Smith rejected that request, saying justice required a stiffer sentence.
When talking about the horse incident, Dahl and Duffy defended Dahl's conduct.
"As far as I know I didn't inhumanely treat an animal. I just didn't tie it up properly," Dahl told Smith.
Duffy said he believes Dahl could have beaten the charges related to the horse incident if the case had gone to trial, but admitted to the inhumane treatment charge simply to avoid the chance of being convicted of a felony.
Maher argued Dahl's crime was not so much tying up a horse poorly but continuing to ride it after it was injured.
"Here's an animal that's obviously injured — he continued to ride it," Maher said.
Halweg's horse, named Dually, suffered significant injuries in the incident and is still lame in its left-front leg, Halweg said.
"Flint, I want you to understand what this has done to us (Dually and I) physically and emotionally," Halweg wrote in a statement Assistant Attorney General Bridget Mayer read to the court. "You've destroyed what has taken us years to build. Dually and I are teammates, and will continue to be, but you've taken us from competitors to patient and caregiver."
The $25,000 in restitution won't cover all her costs as a result of the incident, Halweg said.
"It'll cover some bills, is what it will do," she said.
Maher said the Dually incident inspired more public passion than any case he's dealt with.
"I heard and I saw those comments about how what one person does would somehow be reflected on the whole community — the sense that Fort Pierre's not safe," Maher said. "Frankly every community has risks. Every community has some bad apples. I thought it was just a bunch of nonsense. Things had gotten really just quite out of hand and taken probably to an exaggerated degree because an animal had been hurt."
But Maher said he understands the passion.
"What do you have invested in a child? It's probably not much different than that, in terms of everyday training on this horse," he said. "That was unique and something that certainly made it different than, say, a vehicle that had been taken and gone on a joyride and run into a post or something."
Dahl, Duffy and Dahl's second attorney, Bernard Duffy, argued his spate of four criminal incidents in a four-month period were due to an alcohol problem that is now under control.
"I know what I did was wrong," Dahl said. "It was all alcohol involved, all the trouble I got in.
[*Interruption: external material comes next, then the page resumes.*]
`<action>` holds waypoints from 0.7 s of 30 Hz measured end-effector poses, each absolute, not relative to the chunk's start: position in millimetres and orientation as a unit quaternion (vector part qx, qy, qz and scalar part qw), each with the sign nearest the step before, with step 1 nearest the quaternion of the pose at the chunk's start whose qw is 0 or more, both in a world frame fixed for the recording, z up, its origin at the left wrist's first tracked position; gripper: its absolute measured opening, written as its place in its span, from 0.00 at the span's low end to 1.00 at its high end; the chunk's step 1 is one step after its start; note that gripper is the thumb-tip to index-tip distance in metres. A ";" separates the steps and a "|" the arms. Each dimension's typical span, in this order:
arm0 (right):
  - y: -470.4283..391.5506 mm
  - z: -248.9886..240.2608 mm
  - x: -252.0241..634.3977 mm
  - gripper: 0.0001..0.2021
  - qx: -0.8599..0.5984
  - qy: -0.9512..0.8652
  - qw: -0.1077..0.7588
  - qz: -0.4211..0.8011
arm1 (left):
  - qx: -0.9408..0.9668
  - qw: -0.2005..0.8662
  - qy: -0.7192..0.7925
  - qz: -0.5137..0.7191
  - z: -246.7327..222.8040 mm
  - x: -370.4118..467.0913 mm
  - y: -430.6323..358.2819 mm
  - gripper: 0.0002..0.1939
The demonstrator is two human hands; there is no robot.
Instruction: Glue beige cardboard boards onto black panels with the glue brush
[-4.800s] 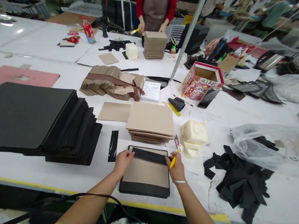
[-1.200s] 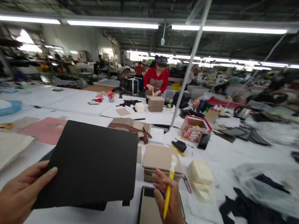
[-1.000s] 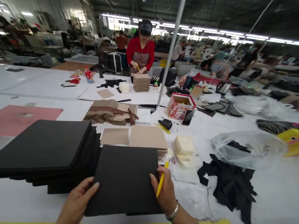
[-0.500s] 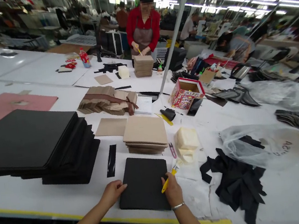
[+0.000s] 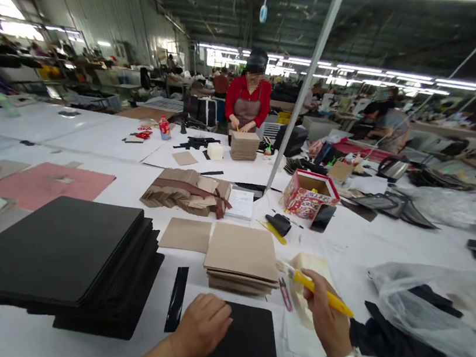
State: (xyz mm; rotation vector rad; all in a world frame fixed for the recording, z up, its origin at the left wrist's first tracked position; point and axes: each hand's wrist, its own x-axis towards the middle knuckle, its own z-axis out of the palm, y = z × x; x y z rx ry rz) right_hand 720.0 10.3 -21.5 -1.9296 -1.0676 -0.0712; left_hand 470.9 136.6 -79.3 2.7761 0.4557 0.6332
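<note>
My right hand (image 5: 330, 313) is closed around the yellow handle of a brush (image 5: 304, 281). The brush's pale bristles point up and left, between the beige stack and a pale yellow glue-smeared tub (image 5: 300, 302). My left hand (image 5: 203, 328) is over the left side of a black rectangular panel (image 5: 248, 348), palm down with fingers curled in; its fingertips are hidden. Just beyond the panel is a stack of beige boards (image 5: 239, 249). Pink thread snips (image 5: 285, 294) lie beside the tub.
A tall stack of black sheets (image 5: 65, 244) is at left, with a shiny black strip (image 5: 177, 299) beside it. Fanned beige boards (image 5: 187, 191), a red box (image 5: 311, 192), a slanted pole (image 5: 315, 67) and a plastic bag (image 5: 450, 302) stand or lie around. Across the table a co-worker (image 5: 249, 103) handles another beige stack.
My right hand has left the panel's right edge and moved the brush right and up to the tub. My left hand has curled in over the panel. The view has tilted up.
</note>
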 end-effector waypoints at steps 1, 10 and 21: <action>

I've been sober since the day Officer (Mike) Rothschadl arrested me and sent me to jail (in November)."
"(Dahl) pursued me and insisted that he be sent somewhere for treatment," Bernard Duffy said. "I just don't think, your honor, that you're ever going to see Flint back in the courtroom again."
Maher and Halweg both said they hope Dahl's sentence deters future crime.
"We want to put the word out," Maher said. "If it is fairly well known that it's a wine-drinking crazy day Fourth of July in Fort Pierre, that's not okay. Maybe there should be some amount of deterrence for anyone who would think that it would be okay to do any sort of (criminal) behavior."
But Maher said it's too early to say if the sentence will keep Dahl on the straight and narrow.
"Whether this will be enough to correct Flint so he can stay out of the court system, only time will tell that," Maher said.